En début d'année 2025, le fondateur de Believe a fait appel à plusieurs fonds de capital-investissement pour l'aider à sortir sa société de la cote parisienne, jugeant que le parcours de sa société en Bourse ne reflétait pas la dynamique opérationnelle de son groupe.

Les fonds de private equity (capital-investissement) sont en effet de plus en plus à la manœuvre, et deviennent des acteurs incontournables de ces opérations. Ces acteurs sont mieux à même de valoriser une société cotée, ou de l'aider à opérer une transformation dans un temps long, sans la pression de la Bourse. Le but étant de déverrouiller cette valeur cachée.

Le private equity peut ainsi représenter une alternative à la Bourse, d'autant plus que les multiples de valorisation accordés sont parfois plus généreux.

"Le monde du 'private equity' est suffisamment puissant, large, diversifié et peut fournir beaucoup de capacité d'investissement, de la liquidité (...)", avait expliqué fin 2024 Stéphane Boujnah, directeur général et président du directoire d'Euronext à l'antenne de BFM Business.

"P2P2P"

Ces opérations de retrait de cote ne sont pas irréversibles pour autant. Comme les chats, les entreprises peuvent avoir plusieurs vies… sur les marchés financiers. Les retours de sociétés sur le marché après en être sorties une première fois existent, même si les cas sont rares. Ces opérations plutôt méconnues du grand public s'appellent "Public to Private to Public Again" ou "P2P2P" dans la langue de Shakespeare.

Parmi ces retours en Bourse emblématiques, difficile de faire l'impasse sur celui de General Motors. L'ex-fleuron industriel a retrouvé le chemin de la Bourse en 2010, et signait à l'époque la plus grosse introduction en Bourse de l’histoire des États-Unis. Ce retour sur les parquets de Wall Street était intervenu un peu plus d'un an après son sauvetage par le gouvernement américain.

De son côté, l'empire hôtelier Hilton a fait un retour triomphal à Wall Street en décembre 2013, six ans après avoir été racheté par le fonds d'investissement Blackstone dans le cadre d'un LBO de près de 27 milliards de dollars.

En France, quelques (rares) entreprises ont fait des allers-retours à l'image des groupes américains Dell, General Motors ou Hilton. On peut citer Elior qui a fait son retour en Bourse en 2015, après avoir été sorti de la cote par les fonds Charterhouse et Chequers Capital en 2006.
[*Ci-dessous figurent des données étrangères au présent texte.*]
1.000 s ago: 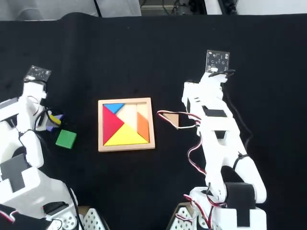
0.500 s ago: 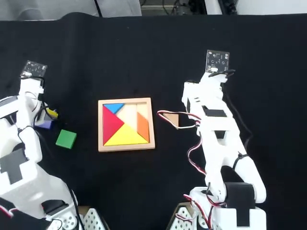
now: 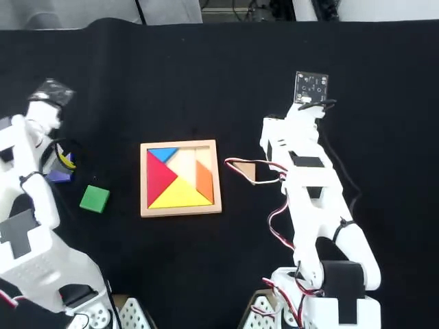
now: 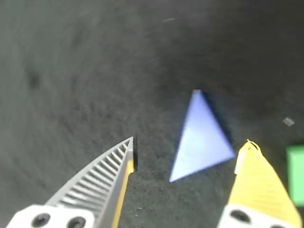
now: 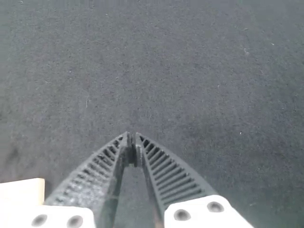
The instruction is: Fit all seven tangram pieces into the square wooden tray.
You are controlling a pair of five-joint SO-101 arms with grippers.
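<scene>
Left claw [image 4: 190, 140] wide open, empty, over pale purple triangular tangram piece [image 4: 202, 137] lying on black bench [image 3: 206, 82]. Right claw [image 5: 131, 140] closed, empty. Green square piece [image 3: 95, 199] beside partly filled square wooden tray [image 3: 181, 211].

The high view looks steeply down from a fixed spot on the black table [image 3: 206, 75], far enough off to take in both arms and the square wooden tray [image 3: 180, 212] between them. Each wrist view looks along its own hand, close onto the table. The left hand [image 4: 190, 141] frames the purple triangle [image 4: 202, 137] and an edge of the green square [image 4: 297, 175], both also seen from above, and past the right hand [image 5: 132, 137] lies a corner of a pale piece [image 5: 21, 187].
</scene>
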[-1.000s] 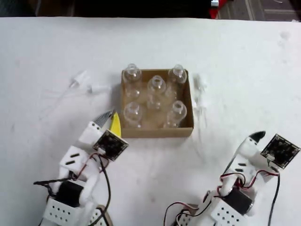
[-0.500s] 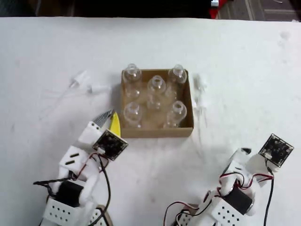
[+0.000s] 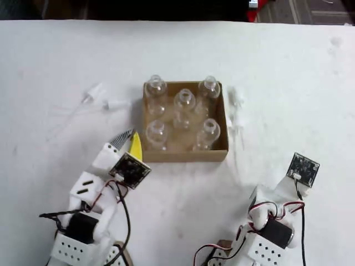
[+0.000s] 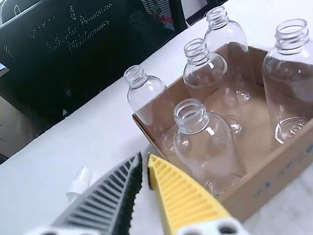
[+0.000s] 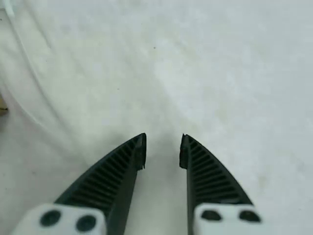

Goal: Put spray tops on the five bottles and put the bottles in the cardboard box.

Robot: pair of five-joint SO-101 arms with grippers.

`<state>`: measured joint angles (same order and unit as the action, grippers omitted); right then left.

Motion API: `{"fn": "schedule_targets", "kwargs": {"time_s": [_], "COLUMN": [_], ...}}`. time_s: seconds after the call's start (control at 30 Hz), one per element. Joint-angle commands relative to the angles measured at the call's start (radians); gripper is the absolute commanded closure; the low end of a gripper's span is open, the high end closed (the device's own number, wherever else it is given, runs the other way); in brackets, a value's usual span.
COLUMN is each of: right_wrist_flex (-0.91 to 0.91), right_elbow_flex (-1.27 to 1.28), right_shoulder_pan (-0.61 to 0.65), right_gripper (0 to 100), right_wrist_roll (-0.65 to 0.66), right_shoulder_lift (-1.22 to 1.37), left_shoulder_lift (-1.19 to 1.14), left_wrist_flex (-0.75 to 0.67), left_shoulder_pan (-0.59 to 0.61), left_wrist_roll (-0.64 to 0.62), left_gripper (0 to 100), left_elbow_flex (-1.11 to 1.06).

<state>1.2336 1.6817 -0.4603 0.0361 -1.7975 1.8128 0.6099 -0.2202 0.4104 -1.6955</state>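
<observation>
Five bottles point(image 3: 184, 102) stand in the cardboard box point(image 3: 186, 155); from above we see spray tops point(image 3: 99, 95) loose on the tabletop point(image 3: 277, 72) nearby. Our left wrist view adds their bare necks point(image 4: 191, 113) and the left tool point(image 4: 145, 159), pressed together; the right tool point(image 5: 162, 147) is slightly spread.

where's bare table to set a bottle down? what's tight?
Bare: table beyond the cardboard box, and the strip in front of it. Tight: five bottles fill the box; spray tops lie left of it.
</observation>
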Motion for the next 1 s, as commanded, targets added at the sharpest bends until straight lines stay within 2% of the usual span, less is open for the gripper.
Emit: {"fn": "schedule_targets", "kwargs": {"time_s": [0.0, 0.1, 0.3, 0.4, 0.63, 0.7, 0.83, 0.97], "right_wrist_flex": [0.007, 0.007, 0.007, 0.007, 0.008, 0.010, 0.012, 0.012], "right_elbow_flex": [0.009, 0.009, 0.009, 0.009, 0.009, 0.009, 0.009, 0.009], "right_shoulder_pan": [0.013, 0.013, 0.013, 0.013, 0.013, 0.013, 0.013, 0.013], "right_gripper": [90.4, 90.4, 90.3, 90.3, 90.3, 90.3, 90.6, 90.6], "right_wrist_roll": [0.006, 0.006, 0.006, 0.006, 0.006, 0.006, 0.006, 0.006], "right_shoulder_lift": [-0.004, -0.004, -0.004, -0.004, -0.004, -0.004, -0.004, -0.004], "left_shoulder_lift": [0.015, 0.015, 0.015, 0.015, 0.008, 0.007, -0.047, -0.303], "left_wrist_flex": [-0.026, -0.029, -0.023, -0.011, 0.272, 0.330, 0.373, 0.408], "left_shoulder_pan": [0.022, 0.082, 0.255, 0.323, 0.338, 0.334, 0.338, 0.334], "left_wrist_roll": [0.003, -0.009, -0.172, -0.198, -0.193, -0.143, -0.071, -0.038], "left_gripper": [98, 98, 98, 98, 98, 98, 98, 98], "left_elbow_flex": [0.005, 0.021, 0.098, 0.147, 0.509, 0.618, 0.767, 0.904]}}
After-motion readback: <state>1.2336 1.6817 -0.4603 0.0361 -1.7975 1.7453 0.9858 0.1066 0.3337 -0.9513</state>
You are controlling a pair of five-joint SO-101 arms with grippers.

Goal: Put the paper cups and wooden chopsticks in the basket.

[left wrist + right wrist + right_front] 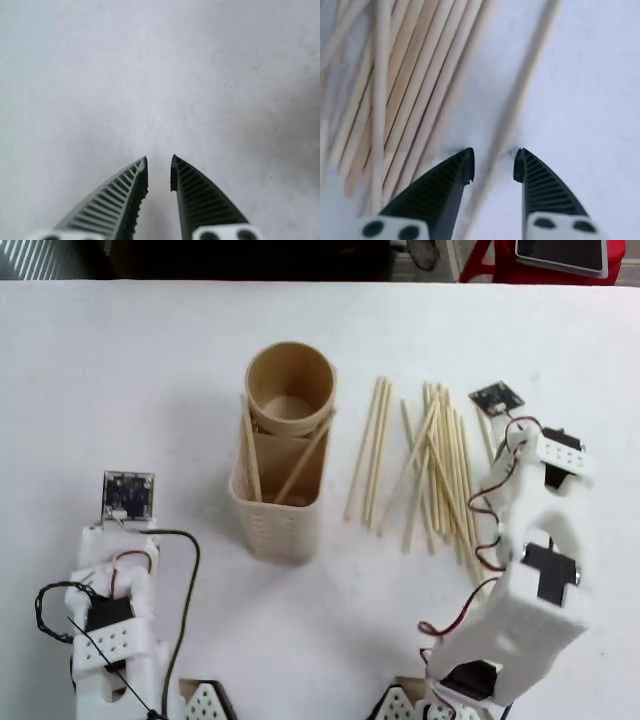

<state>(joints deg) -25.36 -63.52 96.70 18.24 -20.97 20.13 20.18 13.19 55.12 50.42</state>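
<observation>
Paper cup (290,380), 2 chopsticks (302,460) in basket (275,530)

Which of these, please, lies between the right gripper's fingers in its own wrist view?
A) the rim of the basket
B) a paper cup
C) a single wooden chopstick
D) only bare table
C: in the right wrist view the right gripper stands open with a single chopstick running between its fingers, set apart from the pile of chopsticks beside it.
</observation>
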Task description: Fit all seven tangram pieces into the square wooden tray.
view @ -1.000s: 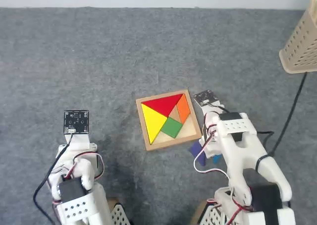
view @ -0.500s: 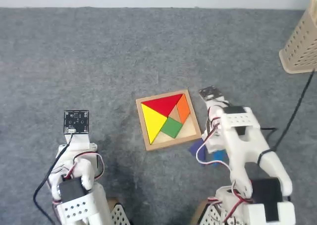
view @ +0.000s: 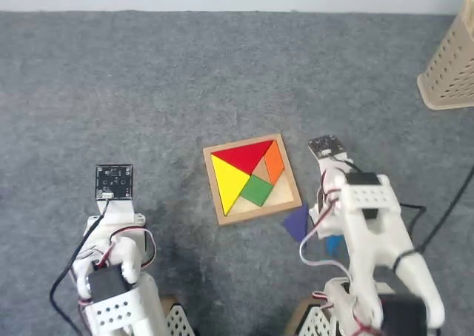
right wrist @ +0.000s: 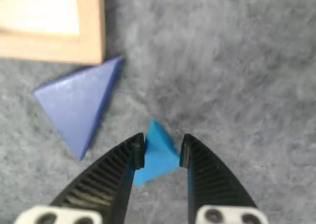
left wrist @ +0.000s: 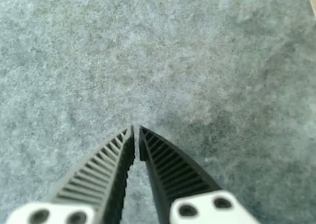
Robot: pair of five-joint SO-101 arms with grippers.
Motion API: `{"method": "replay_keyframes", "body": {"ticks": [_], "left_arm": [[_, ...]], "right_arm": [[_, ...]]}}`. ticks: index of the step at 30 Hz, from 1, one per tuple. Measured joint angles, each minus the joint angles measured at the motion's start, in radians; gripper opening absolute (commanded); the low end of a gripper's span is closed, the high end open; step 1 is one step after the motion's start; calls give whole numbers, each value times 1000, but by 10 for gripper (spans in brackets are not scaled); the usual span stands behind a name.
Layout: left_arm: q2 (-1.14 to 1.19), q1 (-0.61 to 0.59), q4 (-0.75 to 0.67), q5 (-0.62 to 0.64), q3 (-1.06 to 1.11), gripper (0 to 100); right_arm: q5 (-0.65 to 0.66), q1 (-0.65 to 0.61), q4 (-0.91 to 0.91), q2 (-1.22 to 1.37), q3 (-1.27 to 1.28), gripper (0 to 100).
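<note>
The square wooden tray [view: 219,210] lies mid-table holding a red triangle [view: 244,155], a yellow triangle [view: 228,182], a green square [view: 257,190] and an orange parallelogram [view: 275,162]. A purple triangle [view: 296,222] [right wrist: 79,98] rests on the carpet just off the tray's near right corner [right wrist: 89,36]. Beside it lies a small light blue triangle [view: 333,243] [right wrist: 157,152]. My right gripper [right wrist: 160,147] straddles that piece, with the fingers pressed on both of its sides. Over bare carpet at the near left, my left gripper [left wrist: 136,130] is shut with nothing in it.
A beige perforated basket [view: 452,62] stands at the far right edge. A black cable [view: 437,173] runs down from it toward the right arm [view: 370,225]. The left arm [view: 111,269] sits at the near left, well apart from the tray.
The right arm has shifted rightward and toward the near edge, uncovering the purple triangle. The left arm has not moved.
</note>
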Motion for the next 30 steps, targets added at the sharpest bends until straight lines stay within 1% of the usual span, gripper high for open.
{"method": "replay_keyframes", "body": {"ticks": [4, 6, 10, 12, 15, 17, 19, 26, 30], "left_arm": [[0, 0, 0, 0, 0, 13], [0, 0, 0, 0, 0, 13], [0, 0, 0, 0, 0, 13], [0, 0, 0, 0, 0, 13], [0, 0, 0, 0, 0, 13], [0, 0, 0, 0, 0, 13], [0, 0, 0, 0, 0, 13], [0, 0, 0, 0, 0, 13], [0, 0, 0, 0, 0, 13]], "right_arm": [[48, 0, -9, -57, 60, 154], [77, 0, -8, -57, 72, 174], [97, -2, -14, -6, 69, 176], [95, -2, -21, 38, 48, 147], [98, 0, -21, 123, -6, 43], [98, 15, -21, 167, -43, 2], [98, 29, -21, 193, -69, 13], [100, 32, -23, 235, -127, 6], [98, 0, -8, 249, -232, 6]]}}
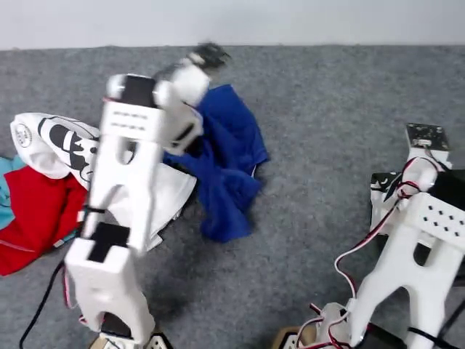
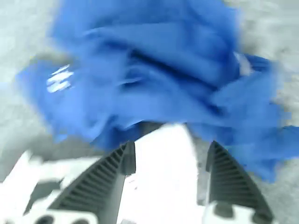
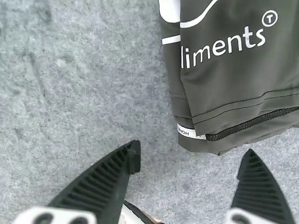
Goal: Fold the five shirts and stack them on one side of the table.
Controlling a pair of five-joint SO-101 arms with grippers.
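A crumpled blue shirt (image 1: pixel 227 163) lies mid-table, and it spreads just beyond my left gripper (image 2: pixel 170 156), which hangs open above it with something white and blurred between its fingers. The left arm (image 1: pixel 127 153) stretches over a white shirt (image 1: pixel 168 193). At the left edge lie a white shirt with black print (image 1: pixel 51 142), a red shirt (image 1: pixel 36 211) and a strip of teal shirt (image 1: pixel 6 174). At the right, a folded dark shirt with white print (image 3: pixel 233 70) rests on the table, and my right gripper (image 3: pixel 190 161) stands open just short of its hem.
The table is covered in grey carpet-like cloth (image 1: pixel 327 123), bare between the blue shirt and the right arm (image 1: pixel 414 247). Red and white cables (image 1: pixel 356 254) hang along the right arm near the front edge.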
Un P2P2P offre ainsi aux actionnaires une liquidité nouvelle et une solution de sortie partielle ou totale de l’investissement. Particulièrement si les efforts mis en œuvre tout au long de la vie non cotée de l’entreprise ont permis une réintroduction sur une valorisation plus élevée que celle à laquelle la société a été sortie de la cote.